Thanks!

I'll send v2 tomorrow.

On 11/01, Linus Torvalds wrote:
> On Wed, Oct 31, 2012 at 12:41 PM, Oleg Nesterov <o...@redhat.com> wrote:
> > Currently the writer does msleep() plus synchronize_sched() 3 times
> > to acquire/release the semaphore, and during this time the readers
> > are blocked completely.
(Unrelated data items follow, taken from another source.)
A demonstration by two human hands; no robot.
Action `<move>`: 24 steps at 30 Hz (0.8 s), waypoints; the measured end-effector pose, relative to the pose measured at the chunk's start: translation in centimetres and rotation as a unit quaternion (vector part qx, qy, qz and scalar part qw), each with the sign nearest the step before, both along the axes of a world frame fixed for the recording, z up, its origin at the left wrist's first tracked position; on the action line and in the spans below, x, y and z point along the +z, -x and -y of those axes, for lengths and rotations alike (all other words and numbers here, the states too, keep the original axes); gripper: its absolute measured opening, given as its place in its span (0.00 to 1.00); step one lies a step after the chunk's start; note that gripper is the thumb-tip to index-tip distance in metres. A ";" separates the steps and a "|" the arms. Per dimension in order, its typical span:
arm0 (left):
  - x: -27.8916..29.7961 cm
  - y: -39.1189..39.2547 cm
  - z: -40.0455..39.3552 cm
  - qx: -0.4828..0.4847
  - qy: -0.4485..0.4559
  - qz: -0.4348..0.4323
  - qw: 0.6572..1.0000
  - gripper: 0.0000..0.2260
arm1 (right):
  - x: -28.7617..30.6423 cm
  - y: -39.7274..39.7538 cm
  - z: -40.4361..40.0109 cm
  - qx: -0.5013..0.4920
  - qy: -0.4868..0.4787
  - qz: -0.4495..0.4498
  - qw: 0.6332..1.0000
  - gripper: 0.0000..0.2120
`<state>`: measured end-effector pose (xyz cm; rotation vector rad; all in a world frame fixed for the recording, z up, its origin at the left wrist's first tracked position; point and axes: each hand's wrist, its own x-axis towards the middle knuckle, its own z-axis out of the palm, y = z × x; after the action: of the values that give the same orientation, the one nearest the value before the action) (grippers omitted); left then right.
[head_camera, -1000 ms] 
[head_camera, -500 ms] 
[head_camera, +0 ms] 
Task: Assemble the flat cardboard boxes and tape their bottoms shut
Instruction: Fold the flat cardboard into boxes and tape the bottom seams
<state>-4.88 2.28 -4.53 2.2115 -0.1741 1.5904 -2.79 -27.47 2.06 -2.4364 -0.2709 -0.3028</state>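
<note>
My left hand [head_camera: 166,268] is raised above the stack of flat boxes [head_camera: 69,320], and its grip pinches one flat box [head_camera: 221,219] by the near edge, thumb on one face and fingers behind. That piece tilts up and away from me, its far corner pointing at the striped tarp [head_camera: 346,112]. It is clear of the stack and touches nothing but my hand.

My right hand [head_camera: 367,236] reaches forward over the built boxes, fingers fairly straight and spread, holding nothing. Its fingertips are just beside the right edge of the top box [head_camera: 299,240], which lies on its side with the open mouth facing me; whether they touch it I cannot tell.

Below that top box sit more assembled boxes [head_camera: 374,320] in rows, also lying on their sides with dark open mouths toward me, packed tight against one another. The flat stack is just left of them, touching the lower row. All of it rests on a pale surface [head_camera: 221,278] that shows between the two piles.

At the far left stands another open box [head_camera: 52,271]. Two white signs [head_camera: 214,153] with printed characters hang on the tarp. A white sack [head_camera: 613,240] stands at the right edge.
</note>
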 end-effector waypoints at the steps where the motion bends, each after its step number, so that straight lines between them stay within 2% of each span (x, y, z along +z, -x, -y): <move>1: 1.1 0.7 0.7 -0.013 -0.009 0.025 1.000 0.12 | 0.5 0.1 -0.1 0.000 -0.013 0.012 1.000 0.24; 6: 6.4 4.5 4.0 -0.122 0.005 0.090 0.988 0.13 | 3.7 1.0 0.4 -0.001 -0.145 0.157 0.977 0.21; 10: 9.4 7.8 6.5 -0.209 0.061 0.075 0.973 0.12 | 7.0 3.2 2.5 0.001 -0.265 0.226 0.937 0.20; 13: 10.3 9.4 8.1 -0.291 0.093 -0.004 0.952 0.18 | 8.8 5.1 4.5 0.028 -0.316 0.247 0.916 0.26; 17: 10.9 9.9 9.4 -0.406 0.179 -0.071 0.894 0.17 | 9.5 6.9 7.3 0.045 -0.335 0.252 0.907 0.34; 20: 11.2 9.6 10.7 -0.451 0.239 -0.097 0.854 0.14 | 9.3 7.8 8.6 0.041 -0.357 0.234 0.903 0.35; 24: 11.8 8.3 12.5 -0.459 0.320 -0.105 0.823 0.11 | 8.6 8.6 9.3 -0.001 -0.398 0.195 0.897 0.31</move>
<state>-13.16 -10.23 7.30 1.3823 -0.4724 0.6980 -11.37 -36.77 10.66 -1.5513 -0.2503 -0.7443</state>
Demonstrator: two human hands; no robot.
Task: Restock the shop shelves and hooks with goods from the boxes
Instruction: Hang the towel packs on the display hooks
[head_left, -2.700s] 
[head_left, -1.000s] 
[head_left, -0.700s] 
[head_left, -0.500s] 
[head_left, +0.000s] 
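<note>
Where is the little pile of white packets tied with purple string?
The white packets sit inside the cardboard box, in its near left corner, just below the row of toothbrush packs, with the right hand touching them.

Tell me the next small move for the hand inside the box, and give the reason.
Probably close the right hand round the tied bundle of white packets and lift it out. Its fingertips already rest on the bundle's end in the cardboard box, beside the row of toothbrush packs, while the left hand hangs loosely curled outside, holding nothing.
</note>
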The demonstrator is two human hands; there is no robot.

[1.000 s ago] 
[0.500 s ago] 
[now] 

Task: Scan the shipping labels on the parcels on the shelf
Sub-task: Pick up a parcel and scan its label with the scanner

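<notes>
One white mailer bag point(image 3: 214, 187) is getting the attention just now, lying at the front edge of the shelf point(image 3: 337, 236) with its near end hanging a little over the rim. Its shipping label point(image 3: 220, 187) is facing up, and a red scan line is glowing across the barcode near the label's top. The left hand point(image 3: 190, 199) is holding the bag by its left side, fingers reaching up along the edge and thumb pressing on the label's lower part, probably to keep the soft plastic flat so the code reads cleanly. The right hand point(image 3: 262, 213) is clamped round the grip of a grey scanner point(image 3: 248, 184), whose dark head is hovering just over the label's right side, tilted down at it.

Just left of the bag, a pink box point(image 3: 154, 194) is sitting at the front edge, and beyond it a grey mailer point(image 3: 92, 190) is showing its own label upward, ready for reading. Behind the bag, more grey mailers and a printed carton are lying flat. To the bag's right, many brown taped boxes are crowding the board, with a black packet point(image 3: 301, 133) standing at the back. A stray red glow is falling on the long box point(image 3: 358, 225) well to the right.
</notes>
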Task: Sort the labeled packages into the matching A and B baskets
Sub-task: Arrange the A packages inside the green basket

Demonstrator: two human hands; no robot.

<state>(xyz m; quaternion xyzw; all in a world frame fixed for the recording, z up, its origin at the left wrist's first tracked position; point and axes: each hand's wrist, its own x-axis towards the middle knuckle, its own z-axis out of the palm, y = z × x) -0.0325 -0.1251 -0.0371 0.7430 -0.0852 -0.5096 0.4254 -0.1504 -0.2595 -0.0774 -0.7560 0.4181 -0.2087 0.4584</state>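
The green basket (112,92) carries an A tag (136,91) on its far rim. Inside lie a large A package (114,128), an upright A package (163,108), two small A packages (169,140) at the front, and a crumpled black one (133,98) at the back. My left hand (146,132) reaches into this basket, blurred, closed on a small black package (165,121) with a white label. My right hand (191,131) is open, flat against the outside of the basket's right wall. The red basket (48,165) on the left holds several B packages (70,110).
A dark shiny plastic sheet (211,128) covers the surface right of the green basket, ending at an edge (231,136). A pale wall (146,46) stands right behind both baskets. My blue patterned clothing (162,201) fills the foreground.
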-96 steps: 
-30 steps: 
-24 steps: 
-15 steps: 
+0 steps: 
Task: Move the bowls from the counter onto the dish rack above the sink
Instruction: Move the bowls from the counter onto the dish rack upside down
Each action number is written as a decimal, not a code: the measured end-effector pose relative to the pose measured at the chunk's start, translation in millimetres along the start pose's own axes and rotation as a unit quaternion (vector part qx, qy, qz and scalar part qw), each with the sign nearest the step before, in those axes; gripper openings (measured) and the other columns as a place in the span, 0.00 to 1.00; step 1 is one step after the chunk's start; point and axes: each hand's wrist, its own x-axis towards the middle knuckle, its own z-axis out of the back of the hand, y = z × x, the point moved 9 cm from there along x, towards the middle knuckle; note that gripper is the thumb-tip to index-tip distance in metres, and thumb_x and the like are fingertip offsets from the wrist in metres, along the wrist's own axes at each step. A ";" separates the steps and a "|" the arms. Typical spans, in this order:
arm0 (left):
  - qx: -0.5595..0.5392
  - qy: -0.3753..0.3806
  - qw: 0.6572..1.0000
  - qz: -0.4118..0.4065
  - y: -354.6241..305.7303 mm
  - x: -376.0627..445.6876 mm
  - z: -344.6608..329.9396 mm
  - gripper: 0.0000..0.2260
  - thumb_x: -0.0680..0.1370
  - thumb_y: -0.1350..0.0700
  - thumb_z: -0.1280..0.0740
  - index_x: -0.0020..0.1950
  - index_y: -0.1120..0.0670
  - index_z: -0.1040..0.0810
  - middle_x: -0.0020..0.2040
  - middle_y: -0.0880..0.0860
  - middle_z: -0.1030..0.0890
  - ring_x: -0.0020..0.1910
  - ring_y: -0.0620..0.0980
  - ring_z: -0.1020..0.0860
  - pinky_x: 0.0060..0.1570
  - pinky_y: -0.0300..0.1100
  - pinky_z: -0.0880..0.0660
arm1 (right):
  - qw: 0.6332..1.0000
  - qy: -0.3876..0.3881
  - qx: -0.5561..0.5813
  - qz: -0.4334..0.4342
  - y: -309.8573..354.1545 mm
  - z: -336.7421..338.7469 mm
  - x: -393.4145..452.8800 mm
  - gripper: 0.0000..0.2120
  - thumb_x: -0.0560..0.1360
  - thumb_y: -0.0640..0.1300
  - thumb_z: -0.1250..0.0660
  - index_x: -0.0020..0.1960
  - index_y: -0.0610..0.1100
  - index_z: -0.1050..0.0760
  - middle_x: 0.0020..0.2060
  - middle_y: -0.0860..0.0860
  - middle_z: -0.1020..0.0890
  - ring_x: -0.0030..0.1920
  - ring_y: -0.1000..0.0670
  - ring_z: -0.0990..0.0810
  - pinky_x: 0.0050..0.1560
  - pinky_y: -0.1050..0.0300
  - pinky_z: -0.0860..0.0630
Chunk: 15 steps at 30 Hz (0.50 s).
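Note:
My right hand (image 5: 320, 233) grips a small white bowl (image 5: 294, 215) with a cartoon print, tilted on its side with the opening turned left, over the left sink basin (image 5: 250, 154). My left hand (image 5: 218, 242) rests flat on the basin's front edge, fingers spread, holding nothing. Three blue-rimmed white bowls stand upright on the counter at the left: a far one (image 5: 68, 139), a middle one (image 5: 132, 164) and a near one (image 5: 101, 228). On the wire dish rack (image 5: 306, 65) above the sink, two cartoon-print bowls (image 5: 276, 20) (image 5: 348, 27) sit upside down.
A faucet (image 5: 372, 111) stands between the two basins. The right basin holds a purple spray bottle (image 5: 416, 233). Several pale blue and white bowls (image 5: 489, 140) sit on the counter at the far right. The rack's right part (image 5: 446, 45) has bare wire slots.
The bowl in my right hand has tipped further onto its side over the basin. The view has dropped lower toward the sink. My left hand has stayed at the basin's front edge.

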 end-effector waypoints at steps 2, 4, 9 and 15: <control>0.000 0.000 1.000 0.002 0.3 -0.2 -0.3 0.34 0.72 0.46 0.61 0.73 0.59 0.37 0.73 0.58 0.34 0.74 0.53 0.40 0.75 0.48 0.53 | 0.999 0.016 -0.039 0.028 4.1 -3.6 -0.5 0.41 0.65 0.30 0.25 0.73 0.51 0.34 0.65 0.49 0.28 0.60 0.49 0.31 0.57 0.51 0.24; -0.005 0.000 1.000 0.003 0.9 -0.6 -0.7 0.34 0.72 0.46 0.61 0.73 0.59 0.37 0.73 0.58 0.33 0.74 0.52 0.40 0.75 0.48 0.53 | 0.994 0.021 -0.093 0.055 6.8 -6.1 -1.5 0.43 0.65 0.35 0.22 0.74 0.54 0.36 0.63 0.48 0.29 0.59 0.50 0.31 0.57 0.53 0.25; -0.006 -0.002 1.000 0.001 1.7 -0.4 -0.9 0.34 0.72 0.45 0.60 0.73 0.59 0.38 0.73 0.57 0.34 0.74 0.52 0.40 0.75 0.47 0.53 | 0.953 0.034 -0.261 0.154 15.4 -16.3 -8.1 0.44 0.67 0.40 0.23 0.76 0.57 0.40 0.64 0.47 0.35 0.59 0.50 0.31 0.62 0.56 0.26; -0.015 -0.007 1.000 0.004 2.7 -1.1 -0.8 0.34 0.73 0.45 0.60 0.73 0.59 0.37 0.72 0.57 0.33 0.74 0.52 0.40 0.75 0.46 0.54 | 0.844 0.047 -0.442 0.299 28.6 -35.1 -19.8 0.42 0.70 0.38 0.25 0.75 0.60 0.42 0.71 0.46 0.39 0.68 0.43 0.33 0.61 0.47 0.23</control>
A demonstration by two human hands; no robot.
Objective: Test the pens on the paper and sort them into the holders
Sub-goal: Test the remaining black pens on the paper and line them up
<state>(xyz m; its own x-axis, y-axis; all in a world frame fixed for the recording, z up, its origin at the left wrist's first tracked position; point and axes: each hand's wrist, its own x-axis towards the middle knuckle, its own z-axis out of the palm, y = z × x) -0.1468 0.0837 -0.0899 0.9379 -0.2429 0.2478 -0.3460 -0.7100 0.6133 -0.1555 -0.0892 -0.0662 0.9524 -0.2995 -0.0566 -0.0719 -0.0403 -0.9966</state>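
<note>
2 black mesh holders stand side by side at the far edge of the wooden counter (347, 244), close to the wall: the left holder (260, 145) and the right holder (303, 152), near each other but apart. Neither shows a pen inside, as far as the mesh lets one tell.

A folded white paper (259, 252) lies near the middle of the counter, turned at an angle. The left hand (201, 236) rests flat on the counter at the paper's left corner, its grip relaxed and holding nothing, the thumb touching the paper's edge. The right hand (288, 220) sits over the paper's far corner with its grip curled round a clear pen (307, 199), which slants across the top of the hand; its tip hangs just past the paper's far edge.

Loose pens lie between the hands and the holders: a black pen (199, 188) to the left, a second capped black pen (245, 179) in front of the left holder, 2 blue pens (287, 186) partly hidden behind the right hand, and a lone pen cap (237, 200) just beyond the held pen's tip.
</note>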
Even if the "write" section was not actually
> > started or if it was already finished.
> >
> > With this patch down_read/up_read does synchronize_sched() twice and
> > down_read/up_read are still possible during this time, just they use
> > the slow path.
> 
> The changelog is wrong (it's the write path, not read path, that does
> the synchronize_sched).
> 
> >  struct percpu_rw_semaphore {
> > -       unsigned __percpu *counters;
> > -       bool locked;
> > -       struct mutex mtx;
> > +       int __percpu            *fast_read_ctr;
> 
> This change is wrong.
> 
> You must not make the 'fast_read_ctr' thing be an int. Or at least you
> need to be a hell of a lot more careful about it.
> 
> Why?
> 
> Because the readers update the counters while possibly moving around
> cpu's, the increment and decrement of the counters may be on different
> CPU's. But that means that when you add all the counters together,
> things can overflow (only the final sum is meaningful). And THAT in
> turn means that you should not use a signed count, for the simple
> reason that signed integers don't have well-behaved overflow behavior
> in C.
> 
> Now, I doubt you'll find an architecture or C compiler where this will
> actually ever make a difference, but the fact remains that you
> shouldn't use signed integers for counters like this. You should use
> unsigned, and you should rely on the well-defined modulo-2**n
> semantics.
> 
> I'd also like to see a comment somewhere in the source code about the
> whole algorithm and the rules.
> 
> Other than that, I guess it looks ok.